"Uno studio in rosso", Arthur Conan Doyle, Mondadori

Primo tra i romanzi di Arthur Conan Doyle con protagonista il famoso investigatore privato Sherlock Holmes, Uno studio in rosso è un giallo davvero ben congegnato. Raccontato in prima persona da Watson, il libro inizia con il casuale e fortuito incontro tra Sherlock Holmes e il dottor Watson, i quali si ritroveranno a condividere il medesimo appartamento e a dividerne le spese. La personalità eccentrica e impetuosa di Holmes intrappolerà in una rete di curiosità quello che diventerà il suo più fidato collaboratore, coinvolgendolo nelle indagini del caso cui Holmes sta lavorando. Il cadavere di un tedesco è stato ritrovato in una casa disabitata, il corpo non presenta ferite ma è ricoperto di sangue: questo il misterioso e intricato assassinio di cui i protagonisti dovranno tirare le fila.

Il romanzo è suddiviso in due parti: nella prima veniamo a conoscenza dei fatti e, attraverso i tortuosi e – a primo acchito – indecifrabili percorsi cui Sherlock Holmes ci conduce, scopriamo chi è il colpevole; nella seconda parte è narrata la vicenda che ha portato all’omicidio, e viene spiegato il filo conduttore dei ragionamenti del detective che hanno portato alla cattura dell’assassino.
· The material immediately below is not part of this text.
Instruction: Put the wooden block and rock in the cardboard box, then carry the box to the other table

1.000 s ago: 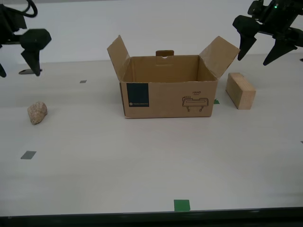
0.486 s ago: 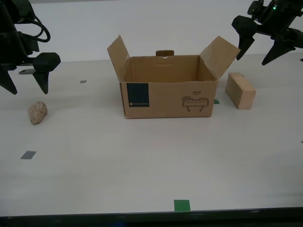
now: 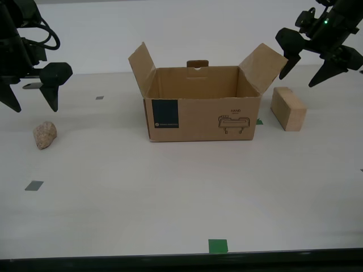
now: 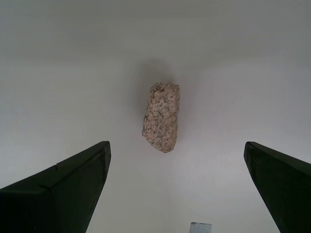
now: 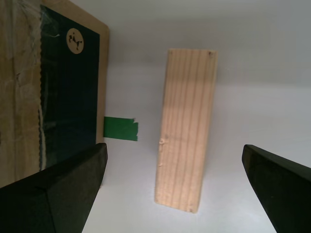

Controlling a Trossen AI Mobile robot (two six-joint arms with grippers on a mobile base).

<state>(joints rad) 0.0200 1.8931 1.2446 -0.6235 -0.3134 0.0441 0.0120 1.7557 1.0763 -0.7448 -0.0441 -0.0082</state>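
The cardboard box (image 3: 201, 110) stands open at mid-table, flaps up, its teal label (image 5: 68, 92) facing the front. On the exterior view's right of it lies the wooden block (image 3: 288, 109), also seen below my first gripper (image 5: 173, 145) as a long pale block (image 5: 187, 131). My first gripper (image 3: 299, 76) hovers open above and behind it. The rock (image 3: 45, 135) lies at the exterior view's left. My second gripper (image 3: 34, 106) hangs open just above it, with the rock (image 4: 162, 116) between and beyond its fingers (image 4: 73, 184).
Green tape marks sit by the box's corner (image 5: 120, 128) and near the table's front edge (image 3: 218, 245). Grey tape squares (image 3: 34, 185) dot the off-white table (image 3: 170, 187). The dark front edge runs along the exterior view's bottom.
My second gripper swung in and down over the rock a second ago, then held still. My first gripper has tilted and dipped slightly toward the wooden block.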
La chiave di volta del romanzo di Doyle è certamente la figura del protagonista, senza la quale il libro risulterebbe un giallo piacevole e nulla più. La personalità travolgente e sopra le righe di Sherlock Holmes è ciò che tiene il lettore con il naso incollato al libro. Interessante è la spiegazione che il protagonista stesso fa del suo metodo di lavoro; egli, infatti, individua due caratteristiche che un buon investigatore deve possedere: l’osservazione e la deduzione. Una non implica l’altra e una non può prescindere dall’altra. È solo mediante un’accurata osservazione dei fatti e delle prove – senza macchiarsi di inutili e dannosi preconcetti – e l’applicazione meticolosa dell’analisi logica, caratteristica peculiare di Holmes, che anche il caso all’apparenza più complesso risulta essere di una semplicità disarmante, tanto da far esclamare più volte il protagonista: “Elementare, Watson!”.